Временную конституцию Хилтон называет химерой, безумием. А Хантер, главный его враг прокурор Хантер, возражает защитнику. Конечно, у него свои цели, он хочет поскорее вздернуть старого Брауна, но именно Хантер говорит, что временное правительство — это не дискуссионный клуб, это реальная угроза. «Их поведение в Харперс-Ферри выглядело безумием, но в брауновском безумии отчетливо проявился определенный метод».
Враг говорит лучше, чем друг. Враг лучше понимает его. Надо запомнить эти слова Хантера. Надо, чтобы эти слова знали.
Ему предоставили возможность говорить неожиданно, он считал, что все его товарищи должны пройти предварительную судебную процедуру.
Он не готовился к последней своей публичной речи, не составлял плана, не сидел над бумагой, не правил. Но он и готовился к этой речи много лет. Она просто выражала его жизненные принципы. Он совершенно не касался юридических тонкостей, он шел прямо к сути.
Его слова на суде записал Рассел, записали корреспонденты, напечатали в некоторых газетах.
Браун говорил, слегка наклонившись, опершись руками о край стола:
— Этот суд, кажется, признает значение закона божьего. Я вижу, здесь клянутся на книге, это, видно, Библия или, во всяком случае, Новый завет. Меня эта книга учит: «Поступай по отношению к другим людям так, как хочешь, чтобы они поступали по отношению к тебе». Она учит меня далее: «Помни о тех, кто в цепях, как если бы ты сам был скован с ними». И я намеревался следовать этим предписаниям… Я считаю, что выступать, как выступал я, — и всегда открыто, — что выступать на стороне угнетенных, на стороне бедняков, что так делать — правильно… Я не испытываю чувства вины… Пусть мои беспристрастные судьи решат, стал ли мир лучше или хуже от того, что я в нем жил.
«Он говорил застенчиво, скромно, слова звучали с особой мягкостью… Невозможно дать вам представление о мягком, даже нежном тембре его голоса в сочетании со спокойствием и мужеством…»
До него долетали обрывки из обвинительного заключения:
— …совместно с другими злонамеренными изменниками, неизвестными судьям, не ведая страха божья, будучи движимы ложными, соблазнительными, дурными советами других злонамеренных измен-пиков и внушениями дьявольскими…
Присяжные совещались сорок пять минут и вошли в залу с вердиктом: «Виновен».
Услышав приговор, он только поправил одеяло.
Стивенс спрашивает: а какой у вас был самый страшный день в жизни?
Уж во всяком случае, не день приговора. Этого Браун ждал, был готов…

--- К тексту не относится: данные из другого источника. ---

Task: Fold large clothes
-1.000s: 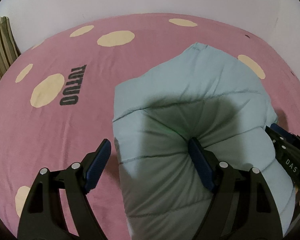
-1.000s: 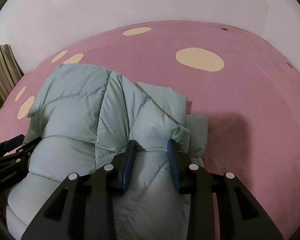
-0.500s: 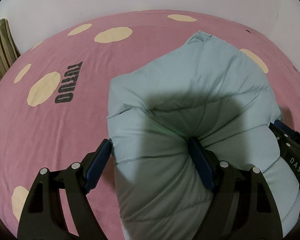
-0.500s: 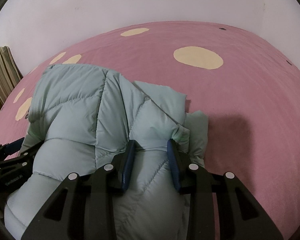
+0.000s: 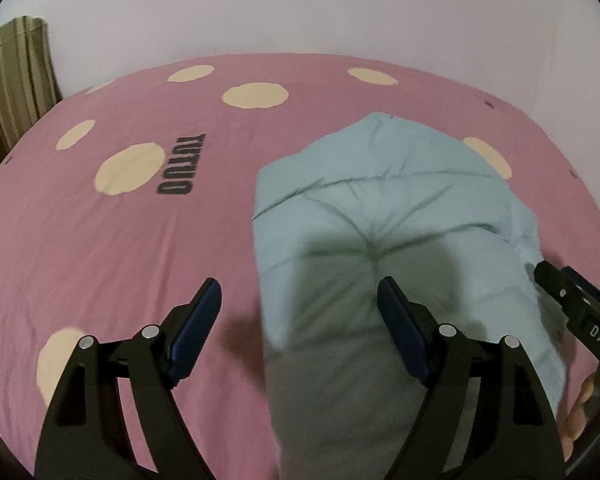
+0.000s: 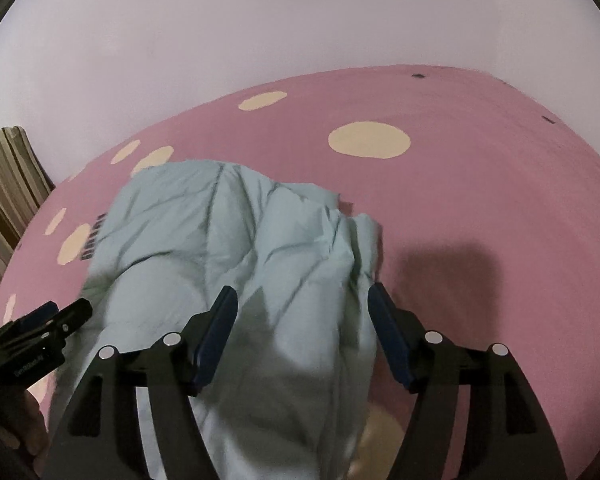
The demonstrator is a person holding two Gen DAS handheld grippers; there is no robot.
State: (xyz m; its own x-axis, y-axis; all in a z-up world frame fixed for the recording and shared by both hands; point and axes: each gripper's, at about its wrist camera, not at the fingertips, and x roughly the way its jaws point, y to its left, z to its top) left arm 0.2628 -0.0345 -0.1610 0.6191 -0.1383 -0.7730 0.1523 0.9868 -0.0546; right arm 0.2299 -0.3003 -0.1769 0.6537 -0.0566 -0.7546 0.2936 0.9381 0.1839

Самый страшный? Шестнадцать лет тому назад, сентябрь сорок третьего года, он опускает в могилу четвертый детский гробик. В сорок третьем году в семье Браунов было двенадцать детей: старшему — двадцать два года, младшему — год. Больше двенадцати одновременно уже не было.
Дизентерия. Сначала заболел шестилетний Чарльз, умер через неделю. Мэри заледенела, едва не лишилась речи, молилась вместе с ним, но как-то деревянно, повторяла движения, шептала слова.
Смерть и раньше входила в его дом. Умер маленький Фредерик. Умерла первая жена Диана. Он уже омывал покойников, ужо закрывал невидящие глаза, уже опускал гробы в землю. Но ему показалось, с Мэри началась совсем другая жизнь. А тут смерть опять на пороге.
Похоронив Чарльза, возвращались с кладбища, дорогу перебежала черная кошка. Мэри не успела отпрянуть. Она слушалась Джона, но суеверий не могла побороть. Как он ни уговаривал ее: «Значит, ты ангелу-хранителю не доверяешь», она соглашалась, обещала, но это было сильнее ее.
Дома — трое в жару: Остин, Питер, Сара. Остину только год, орет благим матом, ничего еще не понимает. А Саре уже девять, она понимает все. Большие грустные глаза. «Ничего, папочка. Мне ничего не надо. Вы сами отдохните».
Джон оглядывается, словно хочет запомнить их. Он их всех укачивал, пел песни, чаще не колыбельные, просто свои любимые. Даже военные марши.
Сейчас он выносит горшки и тазы. Понос и рвота. Понос и рвота. Он падает с ног от усталости, но взваливает на себя еще и еще. Понимает, что это не только из любви к детям, но и потому, что боится. Боится остаться наедине с Мэри, наедине со своими мыслями. И врача поблизости нет.
— Может, я съезжу за доктором?
— Поезжай, — роняет Мэри безучастно.